Taxi Driver

Sandi Sonnenfeld is the author of the memoir This is How I Speak and her fiction and essays have appeared in more than 30 publications including Sojourner, Raven Chronicles, ACM, Peregine, Mr. Bellers’ Neighborhood, and Hayden’s Ferry Review among others. She holds an MFA in Fiction Writing from the University of Washington, where she studied under National Book Award Winner Charles Johnson, and was named a 2002 Celebration Author by the Pacific Northwest Booksellers Association, which recognizes those writers whose work merits special attention. “Taxi Driver” originally appeared in the August 2010 issue of The Storyteller.

“The girl was half-naked, a blackened left eye, and holding a baby in one arm,” he said. “But she didn’t care; she just wanted a spot on the bus.”
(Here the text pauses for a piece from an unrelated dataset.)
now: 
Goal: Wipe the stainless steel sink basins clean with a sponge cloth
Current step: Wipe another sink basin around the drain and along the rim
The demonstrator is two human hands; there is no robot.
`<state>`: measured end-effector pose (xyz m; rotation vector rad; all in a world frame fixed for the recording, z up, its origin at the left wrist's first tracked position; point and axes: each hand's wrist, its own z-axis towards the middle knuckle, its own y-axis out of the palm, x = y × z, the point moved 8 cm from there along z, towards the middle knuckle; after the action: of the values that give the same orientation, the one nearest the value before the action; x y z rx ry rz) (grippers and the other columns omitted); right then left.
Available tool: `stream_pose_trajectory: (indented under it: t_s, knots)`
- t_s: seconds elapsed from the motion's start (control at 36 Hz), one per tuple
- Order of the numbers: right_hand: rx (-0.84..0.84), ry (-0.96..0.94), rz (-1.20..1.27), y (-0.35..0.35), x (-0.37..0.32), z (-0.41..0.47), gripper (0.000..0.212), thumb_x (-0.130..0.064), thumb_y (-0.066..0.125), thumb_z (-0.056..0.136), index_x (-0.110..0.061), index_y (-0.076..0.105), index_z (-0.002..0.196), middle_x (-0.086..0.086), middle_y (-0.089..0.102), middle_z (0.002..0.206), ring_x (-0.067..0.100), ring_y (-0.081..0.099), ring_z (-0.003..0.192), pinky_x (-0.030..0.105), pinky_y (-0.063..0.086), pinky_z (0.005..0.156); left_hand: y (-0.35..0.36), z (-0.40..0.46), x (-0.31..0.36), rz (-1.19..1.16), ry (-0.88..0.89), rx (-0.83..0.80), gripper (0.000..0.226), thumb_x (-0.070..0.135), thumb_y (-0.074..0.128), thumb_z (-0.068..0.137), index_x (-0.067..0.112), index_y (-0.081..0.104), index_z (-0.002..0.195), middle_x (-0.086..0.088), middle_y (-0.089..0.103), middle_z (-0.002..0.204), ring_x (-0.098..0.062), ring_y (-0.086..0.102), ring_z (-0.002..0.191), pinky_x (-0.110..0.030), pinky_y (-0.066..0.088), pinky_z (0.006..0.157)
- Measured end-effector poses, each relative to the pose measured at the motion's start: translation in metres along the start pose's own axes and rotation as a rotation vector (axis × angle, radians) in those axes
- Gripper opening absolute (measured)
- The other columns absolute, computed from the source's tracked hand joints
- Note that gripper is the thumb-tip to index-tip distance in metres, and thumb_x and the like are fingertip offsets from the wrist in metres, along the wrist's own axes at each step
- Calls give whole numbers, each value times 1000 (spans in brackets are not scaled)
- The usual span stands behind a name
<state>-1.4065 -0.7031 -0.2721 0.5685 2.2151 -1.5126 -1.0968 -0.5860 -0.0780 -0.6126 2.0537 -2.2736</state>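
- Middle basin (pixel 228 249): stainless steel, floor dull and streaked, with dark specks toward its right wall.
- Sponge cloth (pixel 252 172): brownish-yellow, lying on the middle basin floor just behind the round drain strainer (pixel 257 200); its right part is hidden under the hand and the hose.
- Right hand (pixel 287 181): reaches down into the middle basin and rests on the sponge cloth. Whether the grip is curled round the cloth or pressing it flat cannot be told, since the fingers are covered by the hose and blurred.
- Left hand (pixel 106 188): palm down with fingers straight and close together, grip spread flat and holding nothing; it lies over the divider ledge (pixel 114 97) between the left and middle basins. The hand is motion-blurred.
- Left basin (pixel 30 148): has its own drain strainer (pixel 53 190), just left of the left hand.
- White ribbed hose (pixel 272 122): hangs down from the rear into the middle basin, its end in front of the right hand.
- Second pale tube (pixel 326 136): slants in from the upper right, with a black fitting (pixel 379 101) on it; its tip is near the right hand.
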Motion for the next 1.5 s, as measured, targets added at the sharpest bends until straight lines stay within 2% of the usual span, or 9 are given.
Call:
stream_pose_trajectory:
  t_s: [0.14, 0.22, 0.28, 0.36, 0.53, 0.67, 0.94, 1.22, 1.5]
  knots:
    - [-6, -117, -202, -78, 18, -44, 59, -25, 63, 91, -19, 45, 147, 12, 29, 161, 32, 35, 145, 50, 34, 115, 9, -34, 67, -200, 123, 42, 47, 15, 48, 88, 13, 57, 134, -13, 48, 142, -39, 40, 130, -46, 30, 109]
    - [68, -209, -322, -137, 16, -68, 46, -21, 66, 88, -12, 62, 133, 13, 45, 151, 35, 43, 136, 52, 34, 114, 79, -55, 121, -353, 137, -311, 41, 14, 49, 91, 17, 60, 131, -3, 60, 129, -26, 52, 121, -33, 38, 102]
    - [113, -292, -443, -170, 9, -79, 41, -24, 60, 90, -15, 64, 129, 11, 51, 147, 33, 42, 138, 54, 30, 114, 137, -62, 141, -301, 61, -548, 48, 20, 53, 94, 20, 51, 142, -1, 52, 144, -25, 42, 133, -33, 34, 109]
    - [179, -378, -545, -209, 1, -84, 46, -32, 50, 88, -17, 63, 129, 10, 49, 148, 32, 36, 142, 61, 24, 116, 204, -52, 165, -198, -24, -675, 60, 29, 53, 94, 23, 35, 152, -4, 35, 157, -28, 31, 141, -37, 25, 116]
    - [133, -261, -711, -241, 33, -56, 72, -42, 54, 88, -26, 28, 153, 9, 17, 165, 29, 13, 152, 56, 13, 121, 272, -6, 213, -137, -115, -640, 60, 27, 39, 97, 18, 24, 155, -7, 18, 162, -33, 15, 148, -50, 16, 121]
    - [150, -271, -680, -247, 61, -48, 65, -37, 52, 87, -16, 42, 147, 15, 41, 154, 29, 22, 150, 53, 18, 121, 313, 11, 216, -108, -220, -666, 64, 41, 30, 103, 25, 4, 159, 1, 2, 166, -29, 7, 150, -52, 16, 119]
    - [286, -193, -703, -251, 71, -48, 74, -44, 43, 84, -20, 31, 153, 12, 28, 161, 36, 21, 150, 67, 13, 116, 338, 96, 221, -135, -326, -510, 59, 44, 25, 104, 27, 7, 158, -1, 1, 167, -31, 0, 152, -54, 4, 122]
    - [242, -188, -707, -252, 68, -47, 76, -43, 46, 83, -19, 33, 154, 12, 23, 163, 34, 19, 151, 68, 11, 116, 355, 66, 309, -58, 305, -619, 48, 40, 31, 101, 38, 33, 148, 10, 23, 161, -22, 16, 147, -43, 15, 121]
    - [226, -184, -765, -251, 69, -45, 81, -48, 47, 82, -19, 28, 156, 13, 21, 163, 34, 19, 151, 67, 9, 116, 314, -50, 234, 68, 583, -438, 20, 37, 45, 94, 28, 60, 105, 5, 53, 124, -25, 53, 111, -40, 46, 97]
I wanted to ask him how she came to have a black eye, but was afraid he might tell me. The reason I imagined was worse enough.

Taxi cab

“So the bus was filled up not just with girls and their babies, but with the smell of unwashed bodies, dirty diapers, hunger, despair, eyes sunken in their sockets as if the eyes themselves were trying to hide from the images they had seen. A uniformed man who may have been from Tacoma or Dallas or Washington would announce where we were going. ‘This bus is going to Chicago,’ he would say. Or Baton Rouge, Memphis, Houston, Saint Louis. The uniformed man didn’t ask if that’s where people wanted to go; if they had relatives or friends there. We didn’t ask either; our job was simply to drive the bus—pick up the refugees from the Astrodome and drive to wherever we were told. I even drove a group all the way to Idaho—Pocatello, Idaho. Me, who never had been out of the South before.”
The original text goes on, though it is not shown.